# Which tremolo?



## devnulljp (Mar 18, 2008)

My little Traynor amp has a nice tremolo on it, but I'm thinking about buying a pedal that might be more useful. Nothing digital, and nothing I need a pilot's licence to fly (so Empress is out). Something old school, vintagey sounding, not arm & leg expensive. What are the options? I've heard good and bad things about the Diaz tremodillo RIs, so what else is there? Swamp Thang is similar right? Mojo Hand Sugar? How's the BYOC trem? I had a Boss years ago and didn't really like it...


----------



## mhammer (Nov 30, 2007)

I was given a Line 6 Tap Tremolo, and it's a neat little pedal. Not as fancy as an Empress (though probably twice as heavy!), but it has some nifty features. It'll do auto-panning, and has a nice model of bias-tremolo that I find has a really nice vibe to it. Besides tap tempo (obviously) and waveform control (triangle thru square), the other thing it does is envelope-controlled rate. So, hit a chord hard, and the modulation rate speeds up for a bit before settling back down. You can adjust the sensitivity of that, and since it is digital, the increase is proportional to whatever the base rate is. 
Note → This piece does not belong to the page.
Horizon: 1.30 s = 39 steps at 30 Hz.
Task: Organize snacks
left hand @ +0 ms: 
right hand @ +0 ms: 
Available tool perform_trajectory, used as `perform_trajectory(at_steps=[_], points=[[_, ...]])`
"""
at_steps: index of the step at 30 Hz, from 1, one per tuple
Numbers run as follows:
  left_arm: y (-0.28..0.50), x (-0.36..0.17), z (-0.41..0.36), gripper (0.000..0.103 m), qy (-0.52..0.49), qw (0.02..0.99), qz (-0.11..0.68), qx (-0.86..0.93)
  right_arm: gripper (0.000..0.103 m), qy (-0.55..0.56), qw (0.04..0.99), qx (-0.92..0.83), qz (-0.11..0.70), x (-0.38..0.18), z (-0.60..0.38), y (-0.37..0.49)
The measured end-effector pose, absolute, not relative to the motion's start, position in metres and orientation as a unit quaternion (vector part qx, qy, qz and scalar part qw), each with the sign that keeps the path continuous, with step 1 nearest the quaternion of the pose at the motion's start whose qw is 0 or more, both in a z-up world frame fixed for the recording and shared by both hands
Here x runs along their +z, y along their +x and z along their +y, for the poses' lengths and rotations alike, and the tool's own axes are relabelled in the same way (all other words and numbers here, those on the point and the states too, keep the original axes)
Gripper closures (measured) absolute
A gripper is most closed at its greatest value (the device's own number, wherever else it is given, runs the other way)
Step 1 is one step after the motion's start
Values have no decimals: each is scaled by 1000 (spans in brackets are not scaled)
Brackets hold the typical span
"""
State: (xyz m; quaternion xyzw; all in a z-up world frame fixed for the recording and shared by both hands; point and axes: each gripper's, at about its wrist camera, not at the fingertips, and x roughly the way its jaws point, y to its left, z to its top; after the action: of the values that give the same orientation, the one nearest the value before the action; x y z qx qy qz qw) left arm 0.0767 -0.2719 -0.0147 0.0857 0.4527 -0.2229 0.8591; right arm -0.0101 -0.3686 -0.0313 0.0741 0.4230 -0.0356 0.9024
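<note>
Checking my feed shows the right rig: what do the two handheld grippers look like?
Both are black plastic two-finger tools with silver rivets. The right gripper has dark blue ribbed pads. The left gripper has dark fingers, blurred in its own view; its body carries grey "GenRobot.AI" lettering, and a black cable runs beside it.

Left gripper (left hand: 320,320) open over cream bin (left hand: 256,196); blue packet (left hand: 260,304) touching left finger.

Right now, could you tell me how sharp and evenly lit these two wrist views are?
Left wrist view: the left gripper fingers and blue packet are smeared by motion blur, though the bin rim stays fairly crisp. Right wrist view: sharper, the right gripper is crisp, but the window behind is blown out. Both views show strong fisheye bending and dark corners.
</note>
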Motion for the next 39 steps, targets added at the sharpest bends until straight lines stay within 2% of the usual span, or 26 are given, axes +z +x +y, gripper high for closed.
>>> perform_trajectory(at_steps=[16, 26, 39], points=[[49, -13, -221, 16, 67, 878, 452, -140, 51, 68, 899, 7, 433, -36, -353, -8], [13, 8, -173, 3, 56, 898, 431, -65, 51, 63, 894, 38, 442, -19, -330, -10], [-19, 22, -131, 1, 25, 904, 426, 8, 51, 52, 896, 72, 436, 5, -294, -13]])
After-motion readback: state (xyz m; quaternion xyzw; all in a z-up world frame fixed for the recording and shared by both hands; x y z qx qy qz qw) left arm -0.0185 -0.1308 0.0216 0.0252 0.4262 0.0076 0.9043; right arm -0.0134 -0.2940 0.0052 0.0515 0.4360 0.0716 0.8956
The current EHX Pulsar has been very positively received and does some neat tricks as well, though not the same tricks as the Line 6 unit. The Pulsar's designer, Ton Barmentloo is quite approachable and has recently posted a mod or two over at the DIY stompbox forum.
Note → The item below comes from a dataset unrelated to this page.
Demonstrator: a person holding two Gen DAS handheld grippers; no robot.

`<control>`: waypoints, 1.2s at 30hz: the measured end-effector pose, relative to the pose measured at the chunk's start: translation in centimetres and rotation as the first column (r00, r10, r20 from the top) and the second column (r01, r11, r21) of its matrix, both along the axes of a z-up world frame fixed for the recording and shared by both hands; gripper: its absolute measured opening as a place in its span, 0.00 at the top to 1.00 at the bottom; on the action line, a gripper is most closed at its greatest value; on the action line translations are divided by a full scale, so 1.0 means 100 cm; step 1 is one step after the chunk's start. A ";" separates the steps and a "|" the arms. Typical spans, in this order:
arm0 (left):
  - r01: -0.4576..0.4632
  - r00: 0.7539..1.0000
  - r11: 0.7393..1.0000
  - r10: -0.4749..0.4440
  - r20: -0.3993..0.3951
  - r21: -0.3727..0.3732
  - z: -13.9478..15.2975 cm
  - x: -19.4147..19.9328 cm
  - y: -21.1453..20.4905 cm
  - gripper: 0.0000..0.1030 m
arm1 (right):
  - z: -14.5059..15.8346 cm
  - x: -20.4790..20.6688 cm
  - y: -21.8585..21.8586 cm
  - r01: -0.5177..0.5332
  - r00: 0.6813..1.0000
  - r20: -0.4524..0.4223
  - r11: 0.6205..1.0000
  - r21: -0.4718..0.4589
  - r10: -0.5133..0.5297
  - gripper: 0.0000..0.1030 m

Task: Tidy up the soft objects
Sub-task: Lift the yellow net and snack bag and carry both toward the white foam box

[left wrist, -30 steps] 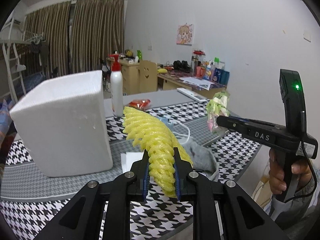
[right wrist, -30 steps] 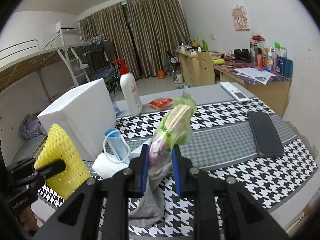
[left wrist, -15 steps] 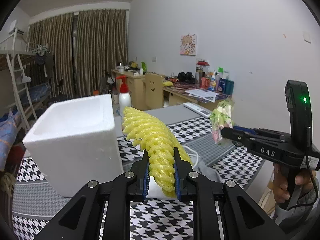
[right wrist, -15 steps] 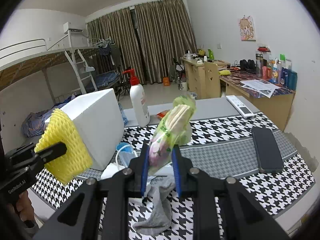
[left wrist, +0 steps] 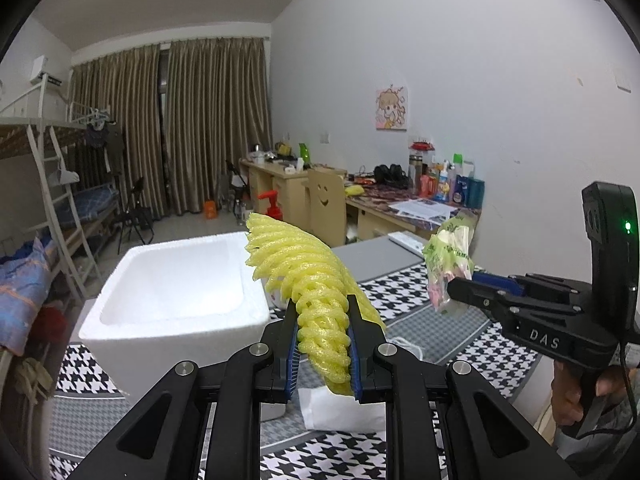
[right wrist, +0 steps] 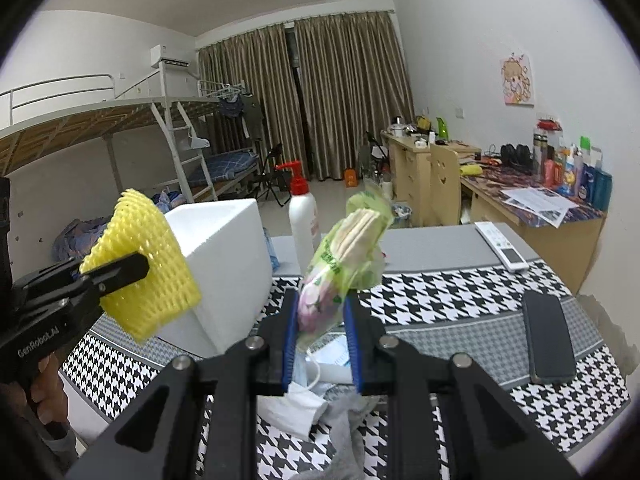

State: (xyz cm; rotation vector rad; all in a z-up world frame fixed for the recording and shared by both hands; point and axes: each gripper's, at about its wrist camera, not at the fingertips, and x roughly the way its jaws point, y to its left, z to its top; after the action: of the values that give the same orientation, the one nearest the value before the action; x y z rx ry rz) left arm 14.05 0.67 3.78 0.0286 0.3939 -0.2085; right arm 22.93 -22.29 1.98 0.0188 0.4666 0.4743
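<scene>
My left gripper (left wrist: 323, 344) is shut on a yellow foam net sleeve (left wrist: 308, 280), held in the air just right of the open white foam box (left wrist: 176, 296). In the right wrist view the same yellow foam net sleeve (right wrist: 144, 264) hangs from the left gripper (right wrist: 120, 270) at the left, in front of the white foam box (right wrist: 228, 256). My right gripper (right wrist: 322, 332) is shut on a green plastic packet of tissues (right wrist: 344, 256), raised above the table. That green packet (left wrist: 448, 264) and the right gripper (left wrist: 454, 294) show at the right of the left wrist view.
A face mask (right wrist: 320, 364), white tissue (right wrist: 288, 408) and grey sock (right wrist: 344, 436) lie under the right gripper on the houndstooth cloth (right wrist: 460, 288). A pump bottle (right wrist: 302, 220) stands behind the box. A phone (right wrist: 546, 336) and remote (right wrist: 502, 246) lie right.
Both grippers have risen with their loads. The foam box now shows its open top in the left wrist view, and the pile on the table sits lower in both views.
</scene>
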 end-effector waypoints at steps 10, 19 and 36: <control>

I built myself a couple of EAN (Electronics Australia Now) tremolos and they are pretty decent for the cost and effort. Very nice vibe to them.

Finally, if you want to get really wicked, RG Keen has posted a solid-state implementation of the old Fender Pro amp vibrato: http://www.geofex.com/FX_images/FakeFenderVib3.pdf


----------



## bagpipe (Sep 19, 2006)

Our bass player has a Catalinbread Semaphore (he uses it on guitar, not bass). I've borrowed it a couple of times and its an awesome pedal - easy to dial in a great trem tone. I'd buy one, but its not an effect I use often enough to justify it. I tried to save a few bucks and I bought a used 2 knob Voodoo Lab Trem. Its nowhere near as good as the Catalinbread :frown::


http://www.catalinbread.com/SemaphoreTremolo.html


----------



## JMann (Feb 18, 2007)

*Trem*

Hi

I am certainly not a Trem connoisseur, but I had a Catalinbread Semaphore Trem and it was a nice simple but versatile Trem. Good chopper sounds and standard Fender-like Trem sounds. I got rid of it after I realized I don't really use Tremolo that much and frankly, wasn't too enamoured of the sound overall. I bought a Dan. Tuna Melt to satisfy my infrequent Trem ureges:smile:

One thing about the Catalin., if I remember correctly, it had a volume control as for some reason when a signal is proceesed through a Trem, there is a volume drop. So that onboard volume was helpful. People more technically proficient than me, please pipe in

Thanx,
Jim


----------



## Guest (Nov 19, 2008)

Faracaster has a Demeter Tremulator up for sale (or at least he did) -- which is an excellent balance between simplicity and sound: two knobs and a great waveform shape.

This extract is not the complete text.